Havre high students set for one-act productions


November 7, 2018

Havre Daily News/Colin Thompson

Raelie Stamper-Windy Boy, from left, Evan Davison and Jacob Miller rehearse a scene from one of the one-act plays that will be presented at Havre High School Thursday night through Saturday night.

An outlandish newscast, an examination of break-ups, a glimpse of teachers behind the scenes and an abbreviated history of the Civil War are all productions that are slated for Havre High School's fifth annual one-act play production which premiers this weekend in the Havre High School Theatre.

Angela Pratt, the school's drama teacher, said the show times will be 7:30 p.m. Thursday, Friday and Saturday.

Pratt said the upperclassmen pick a show they want to direct, and they have to present it and tell Pratt how they're going to do it.

Then the student's have to cast it, direct, practice and produce their plays.

She said she has about 12 to 15 seniors in her class and it's strictly voluntary to direct a one-act play.

"So far I haven't had to recruit anybody," she added. "Everybody's been wanting to do it on their own."

This year, she had five directors. Two people are directing one of the four total productions.

Aria Pratt and Trevor Bulkley are directing "The History of the Civil War (Abridged)"; Morgan Columbus is directing "It's Not You, It's Me"; Aarron Thompson is directing "Teachers on the Verge of a Nervous Breakdown", and Hannah Bricker is directing "Action News with 10 Percent More Action."

Typically, the event has two dramas and two comedies, Pratt said, but this year all the student-directors chose to do comedies.

"I love seeing them develop their talents. I love seeing the different directors. The kids try different things to coach them to do things that I've been coaching them earlier to do," Pratt said. "I love to see the students work together for a common goal and to have pride in their craft. It's neat to see them kind of get after each other and to keep things going. It's just neat to see them grow and learn something new."

Pratt added that Aria Pratt, Bulkley and Bricker are in the Montana Actors' Theatre production of "Sweeney Todd: The Demon Barber of Fleet Street" and won't be able to see the final production of their shows.

One of the challenges that Pratt said some of the student-directors encounter is timing.

"All these students, especially theater kids, they're involved in everything. So finding time that works with your whole cast is really hard," she said.

Another challenge is directing their fellow peers, she added.

"It's hard. Telling kids that are your own age what to do and expecting them to listen to you is hard. So it's finding that balance of how to talk to them with respect and with kindness, but yet still firmness that, 'I need this done,' is hard," she said.

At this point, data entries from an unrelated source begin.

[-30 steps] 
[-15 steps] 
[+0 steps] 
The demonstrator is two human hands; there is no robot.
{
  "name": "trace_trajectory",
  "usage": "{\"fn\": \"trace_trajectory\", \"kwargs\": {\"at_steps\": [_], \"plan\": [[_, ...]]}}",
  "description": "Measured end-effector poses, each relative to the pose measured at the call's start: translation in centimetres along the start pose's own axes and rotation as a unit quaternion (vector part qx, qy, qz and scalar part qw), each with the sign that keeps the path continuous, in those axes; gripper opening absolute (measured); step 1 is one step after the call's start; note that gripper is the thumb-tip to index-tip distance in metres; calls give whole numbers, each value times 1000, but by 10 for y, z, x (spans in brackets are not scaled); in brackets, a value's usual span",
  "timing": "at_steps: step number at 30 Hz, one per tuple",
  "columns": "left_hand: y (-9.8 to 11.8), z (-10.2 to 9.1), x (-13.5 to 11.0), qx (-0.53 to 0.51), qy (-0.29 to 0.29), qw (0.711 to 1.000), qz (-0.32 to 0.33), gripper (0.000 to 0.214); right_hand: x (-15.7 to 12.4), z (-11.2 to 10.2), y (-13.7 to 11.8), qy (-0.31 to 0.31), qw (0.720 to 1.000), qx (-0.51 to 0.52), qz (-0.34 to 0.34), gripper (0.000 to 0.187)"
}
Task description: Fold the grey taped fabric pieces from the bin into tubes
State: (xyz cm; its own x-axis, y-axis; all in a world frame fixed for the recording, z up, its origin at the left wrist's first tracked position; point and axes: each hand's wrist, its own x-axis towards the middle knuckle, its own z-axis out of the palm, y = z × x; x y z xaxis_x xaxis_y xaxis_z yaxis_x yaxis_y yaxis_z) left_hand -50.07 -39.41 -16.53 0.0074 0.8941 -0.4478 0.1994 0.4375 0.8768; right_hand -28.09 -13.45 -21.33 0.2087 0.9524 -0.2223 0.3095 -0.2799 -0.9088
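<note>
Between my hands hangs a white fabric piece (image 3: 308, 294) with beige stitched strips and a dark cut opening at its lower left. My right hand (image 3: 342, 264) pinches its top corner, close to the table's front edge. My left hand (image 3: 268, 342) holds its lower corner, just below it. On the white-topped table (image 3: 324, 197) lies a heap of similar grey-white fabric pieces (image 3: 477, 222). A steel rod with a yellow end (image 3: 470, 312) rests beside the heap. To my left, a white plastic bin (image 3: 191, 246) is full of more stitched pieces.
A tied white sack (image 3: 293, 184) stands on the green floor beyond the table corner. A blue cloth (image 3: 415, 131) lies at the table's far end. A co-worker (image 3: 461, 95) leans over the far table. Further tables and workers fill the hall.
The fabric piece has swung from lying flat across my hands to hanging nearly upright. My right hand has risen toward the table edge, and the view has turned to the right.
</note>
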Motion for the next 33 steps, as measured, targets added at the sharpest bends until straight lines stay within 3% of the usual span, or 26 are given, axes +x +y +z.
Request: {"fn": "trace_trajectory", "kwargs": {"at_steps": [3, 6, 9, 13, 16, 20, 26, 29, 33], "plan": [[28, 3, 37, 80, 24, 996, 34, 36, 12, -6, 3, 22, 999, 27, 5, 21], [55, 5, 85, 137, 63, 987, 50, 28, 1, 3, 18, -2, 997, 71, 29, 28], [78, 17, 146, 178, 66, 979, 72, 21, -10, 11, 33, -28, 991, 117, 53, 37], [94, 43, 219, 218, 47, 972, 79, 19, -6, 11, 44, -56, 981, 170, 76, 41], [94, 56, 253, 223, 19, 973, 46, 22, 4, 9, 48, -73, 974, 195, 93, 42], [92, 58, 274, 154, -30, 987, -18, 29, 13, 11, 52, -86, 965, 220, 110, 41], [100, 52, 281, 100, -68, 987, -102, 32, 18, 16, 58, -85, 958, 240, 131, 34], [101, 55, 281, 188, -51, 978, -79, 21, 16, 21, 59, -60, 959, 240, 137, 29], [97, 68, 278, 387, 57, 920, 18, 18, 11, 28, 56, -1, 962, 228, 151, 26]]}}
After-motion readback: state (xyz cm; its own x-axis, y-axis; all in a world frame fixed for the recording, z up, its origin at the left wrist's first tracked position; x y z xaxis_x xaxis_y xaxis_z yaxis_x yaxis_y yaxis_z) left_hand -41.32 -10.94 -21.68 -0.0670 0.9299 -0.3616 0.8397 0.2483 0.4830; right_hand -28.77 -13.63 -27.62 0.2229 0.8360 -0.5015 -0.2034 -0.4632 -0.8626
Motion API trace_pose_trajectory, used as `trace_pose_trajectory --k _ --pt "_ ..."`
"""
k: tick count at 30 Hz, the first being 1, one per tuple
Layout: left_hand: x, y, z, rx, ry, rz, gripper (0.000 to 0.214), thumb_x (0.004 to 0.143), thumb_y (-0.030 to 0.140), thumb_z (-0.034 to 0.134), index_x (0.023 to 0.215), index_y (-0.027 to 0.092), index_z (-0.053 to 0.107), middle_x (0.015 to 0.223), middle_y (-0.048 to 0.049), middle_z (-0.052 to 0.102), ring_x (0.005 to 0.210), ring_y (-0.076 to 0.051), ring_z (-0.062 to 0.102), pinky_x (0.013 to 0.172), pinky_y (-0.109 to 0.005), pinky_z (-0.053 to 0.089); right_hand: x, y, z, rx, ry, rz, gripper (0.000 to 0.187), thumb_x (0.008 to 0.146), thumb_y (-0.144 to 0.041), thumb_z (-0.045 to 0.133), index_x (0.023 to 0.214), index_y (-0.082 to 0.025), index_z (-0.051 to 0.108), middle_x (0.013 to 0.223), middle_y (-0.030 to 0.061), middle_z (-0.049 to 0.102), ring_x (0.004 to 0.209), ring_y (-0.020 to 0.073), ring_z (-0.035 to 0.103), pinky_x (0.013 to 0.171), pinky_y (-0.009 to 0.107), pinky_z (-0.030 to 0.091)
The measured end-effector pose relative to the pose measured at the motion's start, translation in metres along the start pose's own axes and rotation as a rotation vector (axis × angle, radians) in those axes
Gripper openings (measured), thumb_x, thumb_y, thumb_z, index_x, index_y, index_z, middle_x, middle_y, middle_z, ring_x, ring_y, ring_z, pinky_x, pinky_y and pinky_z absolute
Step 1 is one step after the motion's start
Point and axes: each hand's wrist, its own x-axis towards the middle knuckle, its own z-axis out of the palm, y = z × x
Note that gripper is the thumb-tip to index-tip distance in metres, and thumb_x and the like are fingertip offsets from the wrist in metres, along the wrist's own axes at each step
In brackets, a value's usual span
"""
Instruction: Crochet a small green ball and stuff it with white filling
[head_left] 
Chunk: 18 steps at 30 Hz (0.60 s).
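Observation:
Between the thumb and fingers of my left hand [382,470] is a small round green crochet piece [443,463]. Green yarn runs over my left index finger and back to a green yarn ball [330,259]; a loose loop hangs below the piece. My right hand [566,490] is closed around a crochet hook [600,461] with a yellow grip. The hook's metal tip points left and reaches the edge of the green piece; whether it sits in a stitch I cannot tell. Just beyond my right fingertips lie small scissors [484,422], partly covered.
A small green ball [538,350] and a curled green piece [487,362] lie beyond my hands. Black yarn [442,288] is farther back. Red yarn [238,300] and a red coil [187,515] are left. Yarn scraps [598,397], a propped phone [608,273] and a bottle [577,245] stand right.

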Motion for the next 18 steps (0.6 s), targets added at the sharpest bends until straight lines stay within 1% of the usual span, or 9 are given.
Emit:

There is some training in the beginning for the student-directors that goes over what is expected of them and how to go about the process. Pratt said she also tells the other actors that "these are your directors, you listen to them as if it was me and we'll have no problems."

Auditions for the one-acts started in the first couple of weeks of school. Pratt said the one-act plays are usually done at the end of the school year, but she thought moving them to the beginning of the year would be a good way to get more students to be involved with theater.

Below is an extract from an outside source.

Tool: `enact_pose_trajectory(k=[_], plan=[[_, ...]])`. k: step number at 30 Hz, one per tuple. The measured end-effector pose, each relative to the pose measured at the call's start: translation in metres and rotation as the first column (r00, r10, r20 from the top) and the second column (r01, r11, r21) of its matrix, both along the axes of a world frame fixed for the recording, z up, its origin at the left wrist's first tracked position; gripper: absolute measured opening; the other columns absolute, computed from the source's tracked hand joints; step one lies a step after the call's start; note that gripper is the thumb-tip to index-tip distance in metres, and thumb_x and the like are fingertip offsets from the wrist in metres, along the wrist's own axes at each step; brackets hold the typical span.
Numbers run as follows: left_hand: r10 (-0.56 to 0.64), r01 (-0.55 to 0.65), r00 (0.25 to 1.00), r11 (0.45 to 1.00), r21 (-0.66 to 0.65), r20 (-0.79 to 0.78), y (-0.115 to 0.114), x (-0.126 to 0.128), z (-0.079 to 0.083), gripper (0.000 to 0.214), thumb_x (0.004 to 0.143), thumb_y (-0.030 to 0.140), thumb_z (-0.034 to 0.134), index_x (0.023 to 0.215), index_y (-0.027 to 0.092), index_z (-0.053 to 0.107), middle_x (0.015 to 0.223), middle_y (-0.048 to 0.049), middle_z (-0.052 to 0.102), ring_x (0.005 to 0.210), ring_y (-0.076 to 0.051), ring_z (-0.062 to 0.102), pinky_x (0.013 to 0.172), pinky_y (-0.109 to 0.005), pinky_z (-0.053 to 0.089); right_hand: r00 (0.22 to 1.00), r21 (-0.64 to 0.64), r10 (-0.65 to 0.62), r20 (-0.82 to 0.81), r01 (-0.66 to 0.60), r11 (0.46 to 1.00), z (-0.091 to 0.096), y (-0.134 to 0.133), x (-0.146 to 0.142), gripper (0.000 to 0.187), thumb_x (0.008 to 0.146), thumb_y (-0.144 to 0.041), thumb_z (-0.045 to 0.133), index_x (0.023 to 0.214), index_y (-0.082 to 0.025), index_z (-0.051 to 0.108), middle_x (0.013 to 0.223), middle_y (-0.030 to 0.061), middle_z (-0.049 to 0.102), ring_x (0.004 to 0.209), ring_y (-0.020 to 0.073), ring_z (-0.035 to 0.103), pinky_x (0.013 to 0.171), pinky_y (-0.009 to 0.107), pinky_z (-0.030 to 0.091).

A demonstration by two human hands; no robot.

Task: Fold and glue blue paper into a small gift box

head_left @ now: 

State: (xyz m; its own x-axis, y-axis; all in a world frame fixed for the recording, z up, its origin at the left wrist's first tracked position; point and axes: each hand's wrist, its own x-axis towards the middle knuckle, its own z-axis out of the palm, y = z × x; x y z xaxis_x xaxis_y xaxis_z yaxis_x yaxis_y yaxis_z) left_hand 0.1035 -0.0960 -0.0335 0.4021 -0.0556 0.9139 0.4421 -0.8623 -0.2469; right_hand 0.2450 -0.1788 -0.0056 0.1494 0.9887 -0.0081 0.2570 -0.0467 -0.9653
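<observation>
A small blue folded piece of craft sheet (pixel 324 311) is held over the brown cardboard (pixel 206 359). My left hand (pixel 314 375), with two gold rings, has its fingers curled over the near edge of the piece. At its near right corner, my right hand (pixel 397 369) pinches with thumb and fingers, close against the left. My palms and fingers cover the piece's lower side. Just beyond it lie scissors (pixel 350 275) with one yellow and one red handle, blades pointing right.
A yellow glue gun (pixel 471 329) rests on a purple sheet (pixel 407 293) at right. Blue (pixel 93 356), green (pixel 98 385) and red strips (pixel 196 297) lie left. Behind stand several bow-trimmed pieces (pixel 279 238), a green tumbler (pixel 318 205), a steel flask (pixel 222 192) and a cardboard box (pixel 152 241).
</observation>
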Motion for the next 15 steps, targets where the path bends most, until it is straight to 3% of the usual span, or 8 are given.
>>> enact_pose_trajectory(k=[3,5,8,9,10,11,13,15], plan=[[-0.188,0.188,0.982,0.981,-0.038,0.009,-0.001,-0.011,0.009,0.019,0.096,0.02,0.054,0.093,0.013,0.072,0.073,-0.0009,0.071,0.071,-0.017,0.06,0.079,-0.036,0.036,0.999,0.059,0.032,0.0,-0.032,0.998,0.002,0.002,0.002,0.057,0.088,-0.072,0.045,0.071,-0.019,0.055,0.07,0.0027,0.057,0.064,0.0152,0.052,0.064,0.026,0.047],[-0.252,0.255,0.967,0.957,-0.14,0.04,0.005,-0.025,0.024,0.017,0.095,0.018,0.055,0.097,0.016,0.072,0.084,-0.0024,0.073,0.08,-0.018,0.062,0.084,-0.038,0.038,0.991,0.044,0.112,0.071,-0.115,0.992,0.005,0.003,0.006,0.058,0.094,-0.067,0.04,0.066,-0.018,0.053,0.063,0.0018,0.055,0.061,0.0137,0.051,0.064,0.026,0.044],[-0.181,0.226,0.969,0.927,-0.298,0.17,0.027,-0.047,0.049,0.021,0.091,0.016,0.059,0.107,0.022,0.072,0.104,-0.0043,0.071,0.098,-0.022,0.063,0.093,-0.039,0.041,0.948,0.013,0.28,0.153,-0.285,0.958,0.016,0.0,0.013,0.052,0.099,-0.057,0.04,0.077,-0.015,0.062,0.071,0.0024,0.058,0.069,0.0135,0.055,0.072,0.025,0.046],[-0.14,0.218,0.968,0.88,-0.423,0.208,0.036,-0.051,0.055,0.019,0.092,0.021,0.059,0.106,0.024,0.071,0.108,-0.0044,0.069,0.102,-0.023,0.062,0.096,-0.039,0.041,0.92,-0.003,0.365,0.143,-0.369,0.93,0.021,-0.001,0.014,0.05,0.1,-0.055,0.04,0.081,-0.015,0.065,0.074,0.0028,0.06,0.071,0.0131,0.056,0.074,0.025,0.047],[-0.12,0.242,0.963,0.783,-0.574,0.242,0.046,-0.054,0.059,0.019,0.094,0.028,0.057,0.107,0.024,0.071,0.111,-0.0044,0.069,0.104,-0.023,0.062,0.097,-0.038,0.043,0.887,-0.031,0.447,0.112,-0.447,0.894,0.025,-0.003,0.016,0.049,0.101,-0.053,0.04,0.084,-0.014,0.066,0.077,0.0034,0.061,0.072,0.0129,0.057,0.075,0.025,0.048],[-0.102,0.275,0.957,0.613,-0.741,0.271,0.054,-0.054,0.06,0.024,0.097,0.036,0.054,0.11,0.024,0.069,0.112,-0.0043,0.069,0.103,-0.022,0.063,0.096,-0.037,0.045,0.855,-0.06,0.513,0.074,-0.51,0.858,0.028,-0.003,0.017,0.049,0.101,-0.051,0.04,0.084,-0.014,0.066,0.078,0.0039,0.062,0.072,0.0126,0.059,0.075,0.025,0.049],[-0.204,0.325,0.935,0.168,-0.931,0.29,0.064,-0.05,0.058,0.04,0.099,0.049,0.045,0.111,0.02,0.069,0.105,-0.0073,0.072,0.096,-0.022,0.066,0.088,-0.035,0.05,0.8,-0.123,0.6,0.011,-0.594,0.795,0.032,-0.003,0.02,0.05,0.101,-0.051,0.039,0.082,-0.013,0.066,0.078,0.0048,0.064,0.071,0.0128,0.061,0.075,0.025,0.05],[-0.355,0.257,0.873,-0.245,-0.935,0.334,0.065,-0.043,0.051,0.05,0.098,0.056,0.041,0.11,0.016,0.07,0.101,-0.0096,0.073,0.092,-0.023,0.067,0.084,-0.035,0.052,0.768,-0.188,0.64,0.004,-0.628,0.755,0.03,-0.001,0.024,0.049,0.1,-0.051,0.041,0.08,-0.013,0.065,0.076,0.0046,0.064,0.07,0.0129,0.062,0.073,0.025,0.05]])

"The one-acts are nice because students that have never done plays before, this is a small commitment. Small, tiny roles; not a lot of lines to learn, and it's a lot more comfortable instead of coming and doing an audition for a big huge show like our next one which is 'The Little Mermaid,'" Pratt said. "So this will help get kids in the door that maybe have never done theater before. And it's an easy way to get a taste without being so scary. Then we can hopefully have more kids auditioning."

Aria Pratt, a senior, said she enjoys acting and likes working with kids a lot. She added that she has wanted to direct a one-act play since she started acting as a freshman and has wanted to direct the play she is doing since sophomore year.

"I thought it'd be fun to get a bunch of kids together and direct a play and make something good," she said.

One of the challenges Pratt said she had was teaching kids how to act. She added that every student varied in how they needed to be coached.

"Some of them you just tell them what to do and they've got it. Some of them have already gotten it and you don't have to tell them. Some of them you have to show them how to do it," she said.

Her advice to those who want to direct a one-act play next year is to have patience.

After directing a one-act play she now knows the struggle of being a director and, more specifically, how frustrated directors get when actors don't learn their lines.

"Personally, as an actor, I was slow at learning lines just 'cause I was kind of lazy," Pratt added. "I think future plays that I'll be in, I think I'll be a little more hard working in learning my own lines."

"Our directors have been so fantastic," Angela Pratt said. "The actors that choose to be directors, their acting skills blossom because they get it. They understand kind of what I'm trying to do with them. A lot of the things that I've been telling them to do become concreted because they're having to tell somebody else to do it."

Aria Pratt said she's had a great time directing and this is a good way to finish off her last year.